> _YOUR GOAL_: Report the lines of the material that carry the string "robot".

> _GIVEN ENTRIES_:
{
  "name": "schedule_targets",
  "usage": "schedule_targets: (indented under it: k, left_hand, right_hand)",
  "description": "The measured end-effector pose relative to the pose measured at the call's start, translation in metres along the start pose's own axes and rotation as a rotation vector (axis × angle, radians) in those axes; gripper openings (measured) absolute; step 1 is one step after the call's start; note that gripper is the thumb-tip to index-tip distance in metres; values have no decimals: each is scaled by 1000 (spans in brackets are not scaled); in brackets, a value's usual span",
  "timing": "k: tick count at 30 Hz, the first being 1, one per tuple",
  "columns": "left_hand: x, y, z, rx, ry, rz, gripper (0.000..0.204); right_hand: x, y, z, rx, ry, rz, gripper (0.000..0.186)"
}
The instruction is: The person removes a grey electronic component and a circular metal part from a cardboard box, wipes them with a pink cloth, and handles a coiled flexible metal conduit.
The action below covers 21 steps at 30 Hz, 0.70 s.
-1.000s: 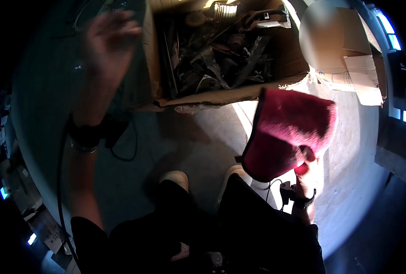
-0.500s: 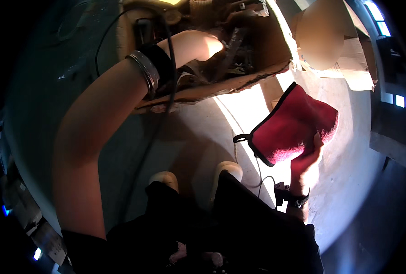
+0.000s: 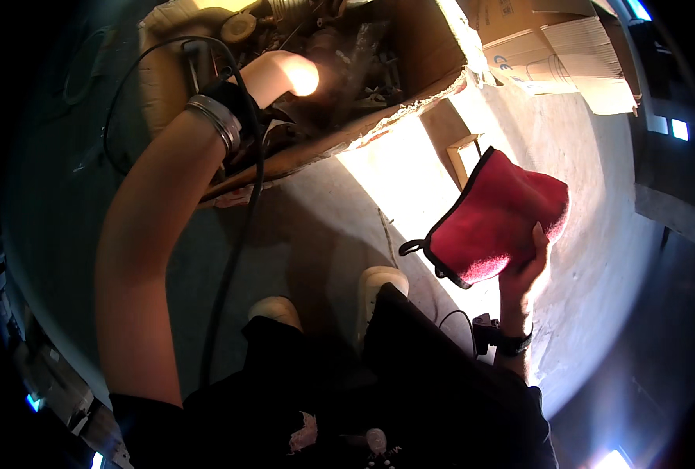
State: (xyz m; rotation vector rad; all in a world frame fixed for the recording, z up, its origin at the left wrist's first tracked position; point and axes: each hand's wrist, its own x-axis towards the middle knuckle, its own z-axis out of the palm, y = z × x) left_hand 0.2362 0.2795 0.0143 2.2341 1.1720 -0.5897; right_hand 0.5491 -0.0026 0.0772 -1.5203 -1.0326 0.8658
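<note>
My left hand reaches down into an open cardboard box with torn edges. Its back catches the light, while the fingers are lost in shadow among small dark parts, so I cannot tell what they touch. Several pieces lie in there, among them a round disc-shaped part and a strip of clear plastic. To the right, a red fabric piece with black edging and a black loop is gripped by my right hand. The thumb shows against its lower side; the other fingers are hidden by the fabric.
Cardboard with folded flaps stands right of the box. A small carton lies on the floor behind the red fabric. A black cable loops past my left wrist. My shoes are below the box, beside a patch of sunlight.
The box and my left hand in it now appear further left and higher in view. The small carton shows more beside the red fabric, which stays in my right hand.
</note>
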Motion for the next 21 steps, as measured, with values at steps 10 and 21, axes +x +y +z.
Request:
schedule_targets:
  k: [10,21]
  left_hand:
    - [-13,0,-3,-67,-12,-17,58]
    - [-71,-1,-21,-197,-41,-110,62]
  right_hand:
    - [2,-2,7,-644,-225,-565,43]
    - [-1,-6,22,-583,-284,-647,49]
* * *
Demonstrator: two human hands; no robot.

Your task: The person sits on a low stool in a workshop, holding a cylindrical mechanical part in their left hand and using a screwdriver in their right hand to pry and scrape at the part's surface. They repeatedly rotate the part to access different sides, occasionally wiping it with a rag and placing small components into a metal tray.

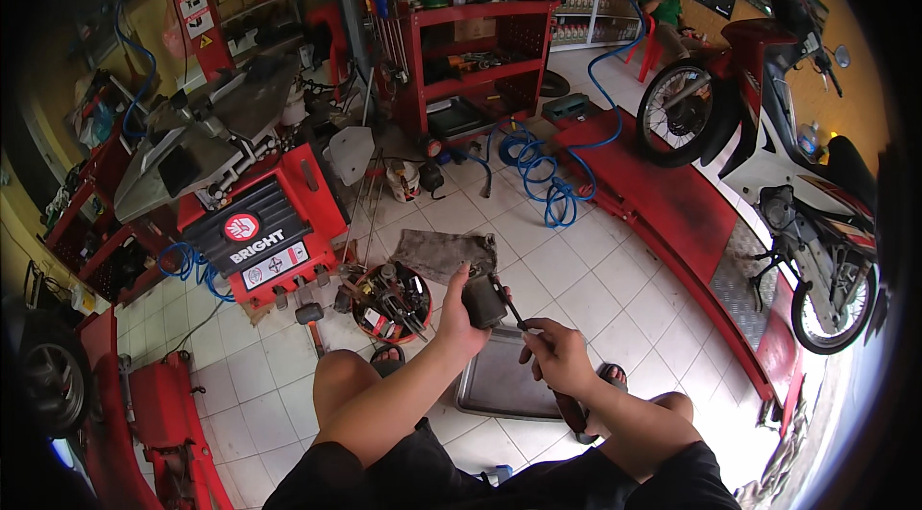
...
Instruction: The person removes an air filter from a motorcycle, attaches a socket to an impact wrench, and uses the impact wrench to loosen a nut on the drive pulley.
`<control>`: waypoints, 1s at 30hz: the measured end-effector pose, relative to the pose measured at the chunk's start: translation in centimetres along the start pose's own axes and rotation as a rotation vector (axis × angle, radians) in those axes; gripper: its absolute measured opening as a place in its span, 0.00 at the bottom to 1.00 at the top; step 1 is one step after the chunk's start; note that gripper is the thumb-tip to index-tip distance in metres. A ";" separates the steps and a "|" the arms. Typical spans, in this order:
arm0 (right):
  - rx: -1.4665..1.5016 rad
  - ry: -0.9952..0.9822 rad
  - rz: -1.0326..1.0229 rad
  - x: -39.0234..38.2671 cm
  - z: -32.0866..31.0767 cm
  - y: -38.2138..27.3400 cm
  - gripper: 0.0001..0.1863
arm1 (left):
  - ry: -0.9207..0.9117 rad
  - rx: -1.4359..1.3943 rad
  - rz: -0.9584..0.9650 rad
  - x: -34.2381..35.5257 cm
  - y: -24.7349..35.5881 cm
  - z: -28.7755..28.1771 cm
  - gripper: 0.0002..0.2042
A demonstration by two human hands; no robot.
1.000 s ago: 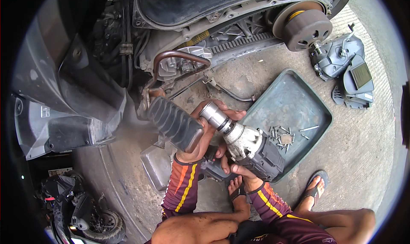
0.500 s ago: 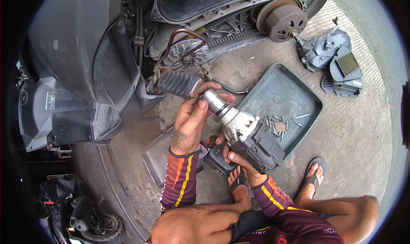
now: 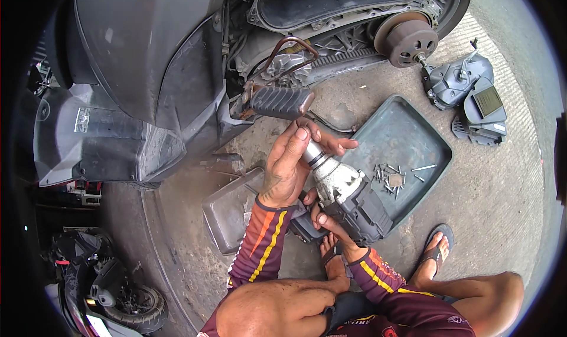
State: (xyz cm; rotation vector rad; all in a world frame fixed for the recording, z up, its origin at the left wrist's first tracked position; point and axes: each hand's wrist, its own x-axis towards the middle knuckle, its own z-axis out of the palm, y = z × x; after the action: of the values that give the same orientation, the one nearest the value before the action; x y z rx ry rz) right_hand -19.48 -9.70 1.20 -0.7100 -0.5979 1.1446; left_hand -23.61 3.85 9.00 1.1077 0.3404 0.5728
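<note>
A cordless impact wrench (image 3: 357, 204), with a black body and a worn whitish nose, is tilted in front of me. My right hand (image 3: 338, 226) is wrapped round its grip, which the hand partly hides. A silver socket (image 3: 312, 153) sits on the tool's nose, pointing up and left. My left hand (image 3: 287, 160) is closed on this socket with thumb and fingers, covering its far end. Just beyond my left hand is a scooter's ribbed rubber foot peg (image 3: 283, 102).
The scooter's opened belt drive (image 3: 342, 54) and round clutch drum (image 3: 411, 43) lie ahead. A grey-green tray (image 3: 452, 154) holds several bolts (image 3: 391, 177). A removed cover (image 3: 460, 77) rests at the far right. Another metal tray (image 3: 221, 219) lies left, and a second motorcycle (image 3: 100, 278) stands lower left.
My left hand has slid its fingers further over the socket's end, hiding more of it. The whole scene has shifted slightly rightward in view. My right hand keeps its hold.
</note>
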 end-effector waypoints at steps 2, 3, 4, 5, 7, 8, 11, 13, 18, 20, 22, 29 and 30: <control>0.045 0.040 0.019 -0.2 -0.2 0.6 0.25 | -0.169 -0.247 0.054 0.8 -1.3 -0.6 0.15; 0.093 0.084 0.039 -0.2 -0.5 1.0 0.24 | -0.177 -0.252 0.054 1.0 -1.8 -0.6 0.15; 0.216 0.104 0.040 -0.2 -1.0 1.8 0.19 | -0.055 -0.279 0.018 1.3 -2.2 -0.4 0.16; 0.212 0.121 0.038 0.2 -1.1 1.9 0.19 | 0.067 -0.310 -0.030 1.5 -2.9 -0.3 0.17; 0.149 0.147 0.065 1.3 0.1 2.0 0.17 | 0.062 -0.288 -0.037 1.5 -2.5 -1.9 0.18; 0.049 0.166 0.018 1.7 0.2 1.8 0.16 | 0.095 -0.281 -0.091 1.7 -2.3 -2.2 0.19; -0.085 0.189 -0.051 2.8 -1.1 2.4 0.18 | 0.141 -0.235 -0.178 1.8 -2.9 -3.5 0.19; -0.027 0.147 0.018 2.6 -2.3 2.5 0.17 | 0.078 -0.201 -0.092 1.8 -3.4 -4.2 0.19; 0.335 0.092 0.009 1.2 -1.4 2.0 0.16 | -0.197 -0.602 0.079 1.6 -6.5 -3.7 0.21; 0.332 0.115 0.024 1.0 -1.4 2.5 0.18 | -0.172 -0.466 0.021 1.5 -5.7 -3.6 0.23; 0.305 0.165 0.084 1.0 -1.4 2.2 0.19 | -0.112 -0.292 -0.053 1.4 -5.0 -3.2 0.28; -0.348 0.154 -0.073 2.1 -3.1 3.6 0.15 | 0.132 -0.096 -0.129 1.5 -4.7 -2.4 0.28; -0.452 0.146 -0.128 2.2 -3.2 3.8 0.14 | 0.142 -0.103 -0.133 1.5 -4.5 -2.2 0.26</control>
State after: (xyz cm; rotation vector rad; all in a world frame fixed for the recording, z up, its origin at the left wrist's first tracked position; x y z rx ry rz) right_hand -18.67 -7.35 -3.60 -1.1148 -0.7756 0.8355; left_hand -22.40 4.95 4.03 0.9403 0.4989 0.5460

> _RESULT OF THIS EXERCISE_:
Demonstrator: two human hands; no robot.
A demonstration by two human hands; no robot.

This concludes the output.